━━━ Given data
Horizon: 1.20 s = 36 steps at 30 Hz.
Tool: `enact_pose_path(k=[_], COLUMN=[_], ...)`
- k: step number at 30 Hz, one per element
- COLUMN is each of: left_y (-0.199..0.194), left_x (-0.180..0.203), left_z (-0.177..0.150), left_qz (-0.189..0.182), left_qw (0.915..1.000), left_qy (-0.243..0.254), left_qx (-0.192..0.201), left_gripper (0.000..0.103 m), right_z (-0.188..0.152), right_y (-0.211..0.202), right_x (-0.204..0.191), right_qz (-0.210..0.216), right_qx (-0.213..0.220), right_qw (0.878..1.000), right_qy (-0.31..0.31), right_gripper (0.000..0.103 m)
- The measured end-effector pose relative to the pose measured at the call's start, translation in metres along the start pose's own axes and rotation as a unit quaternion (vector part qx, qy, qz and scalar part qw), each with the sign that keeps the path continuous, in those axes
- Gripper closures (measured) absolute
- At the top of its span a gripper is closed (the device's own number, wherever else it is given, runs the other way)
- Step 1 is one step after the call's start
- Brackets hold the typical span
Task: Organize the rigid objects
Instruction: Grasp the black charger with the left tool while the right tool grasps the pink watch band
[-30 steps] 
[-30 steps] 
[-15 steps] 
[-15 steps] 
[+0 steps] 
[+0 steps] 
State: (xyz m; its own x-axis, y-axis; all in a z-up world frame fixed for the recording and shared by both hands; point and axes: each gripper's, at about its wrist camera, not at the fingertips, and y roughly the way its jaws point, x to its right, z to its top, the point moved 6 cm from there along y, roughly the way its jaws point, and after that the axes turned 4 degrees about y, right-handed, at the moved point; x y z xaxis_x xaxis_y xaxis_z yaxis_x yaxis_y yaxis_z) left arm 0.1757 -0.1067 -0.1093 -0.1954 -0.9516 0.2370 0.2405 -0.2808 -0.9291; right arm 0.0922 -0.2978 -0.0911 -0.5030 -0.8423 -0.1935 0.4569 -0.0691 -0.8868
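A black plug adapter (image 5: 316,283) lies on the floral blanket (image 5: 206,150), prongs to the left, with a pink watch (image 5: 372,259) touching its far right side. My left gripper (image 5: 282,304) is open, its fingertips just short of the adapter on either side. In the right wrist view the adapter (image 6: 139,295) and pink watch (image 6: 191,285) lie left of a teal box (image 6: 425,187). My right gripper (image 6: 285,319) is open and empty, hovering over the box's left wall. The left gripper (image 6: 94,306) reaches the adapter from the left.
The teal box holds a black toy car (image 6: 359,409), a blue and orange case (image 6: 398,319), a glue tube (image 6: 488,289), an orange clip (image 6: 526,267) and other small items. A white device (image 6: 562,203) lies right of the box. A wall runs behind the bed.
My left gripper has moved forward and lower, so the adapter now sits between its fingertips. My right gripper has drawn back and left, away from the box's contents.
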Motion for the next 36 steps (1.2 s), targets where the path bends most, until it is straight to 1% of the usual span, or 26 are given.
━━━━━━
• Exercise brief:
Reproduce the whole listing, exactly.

• Task result:
Horizon: 1.20 s = 36 steps at 30 Hz.
Tool: `enact_pose_path(k=[_], COLUMN=[_], ...)`
- k: step number at 30 Hz, one per element
- COLUMN is each of: left_y (-0.199..0.194), left_x (-0.180..0.203), left_z (-0.177..0.150), left_qz (-0.189..0.182), left_qw (0.915..1.000), left_qy (-0.243..0.254), left_qx (-0.192..0.201), left_gripper (0.000..0.103 m), right_z (-0.188..0.152), right_y (-0.211..0.202), right_x (-0.204..0.191), right_qz (-0.210..0.216), right_qx (-0.213..0.220), right_qw (0.878..1.000), right_qy (-0.31..0.31), right_gripper (0.000..0.103 m)
- The measured end-effector pose relative to the pose measured at the call's start, translation in metres along the start pose's own axes and rotation as a unit quaternion (vector part qx, qy, qz and scalar part qw), each with the sign that keeps the path continuous, in those axes
- Gripper closures (measured) absolute
- At the top of its span a gripper is closed (the device's own number, wherever else it is given, runs the other way)
- Step 1 is one step after the call's start
- Brackets hold the typical span
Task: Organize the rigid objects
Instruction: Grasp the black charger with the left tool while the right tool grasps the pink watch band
[-30 steps] 
[-30 steps] 
[-15 steps] 
[-15 steps] 
[+0 steps] 
[+0 steps] 
State: (xyz m; its own x-axis, y-axis; all in a z-up world frame fixed for the recording and shared by both hands; point and axes: each gripper's, at about its wrist camera, not at the fingertips, and y roughly the way its jaws point, x to its right, z to its top, the point moved 6 cm from there along y, roughly the way its jaws point, and after that the axes turned 4 degrees about y, right-handed, at the moved point; x y z xaxis_x xaxis_y xaxis_z yaxis_x yaxis_y yaxis_z) left arm 0.1757 -0.1067 -0.1093 -0.1954 -0.9516 0.2370 0.2405 -0.2808 -0.9291; right arm 0.0922 -0.2978 -0.0911 -0.5030 -0.8423 -0.1935 0.4569 -0.0691 -0.8868
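A black plug adapter (image 5: 316,283) lies on the floral blanket (image 5: 206,150), prongs to the left, with a pink watch (image 5: 372,259) touching its far right side. My left gripper (image 5: 282,304) is open, its fingertips just short of the adapter on either side. In the right wrist view the adapter (image 6: 139,295) and pink watch (image 6: 191,285) lie left of a teal box (image 6: 425,187). My right gripper (image 6: 285,319) is open and empty, hovering over the box's left wall. The left gripper (image 6: 94,306) reaches the adapter from the left.
The teal box holds a black toy car (image 6: 359,409), a blue and orange case (image 6: 398,319), a glue tube (image 6: 488,289), an orange clip (image 6: 526,267) and other small items. A white device (image 6: 562,203) lies right of the box. A wall runs behind the bed.
My left gripper has moved forward and lower, so the adapter now sits between its fingertips. My right gripper has drawn back and left, away from the box's contents.
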Motion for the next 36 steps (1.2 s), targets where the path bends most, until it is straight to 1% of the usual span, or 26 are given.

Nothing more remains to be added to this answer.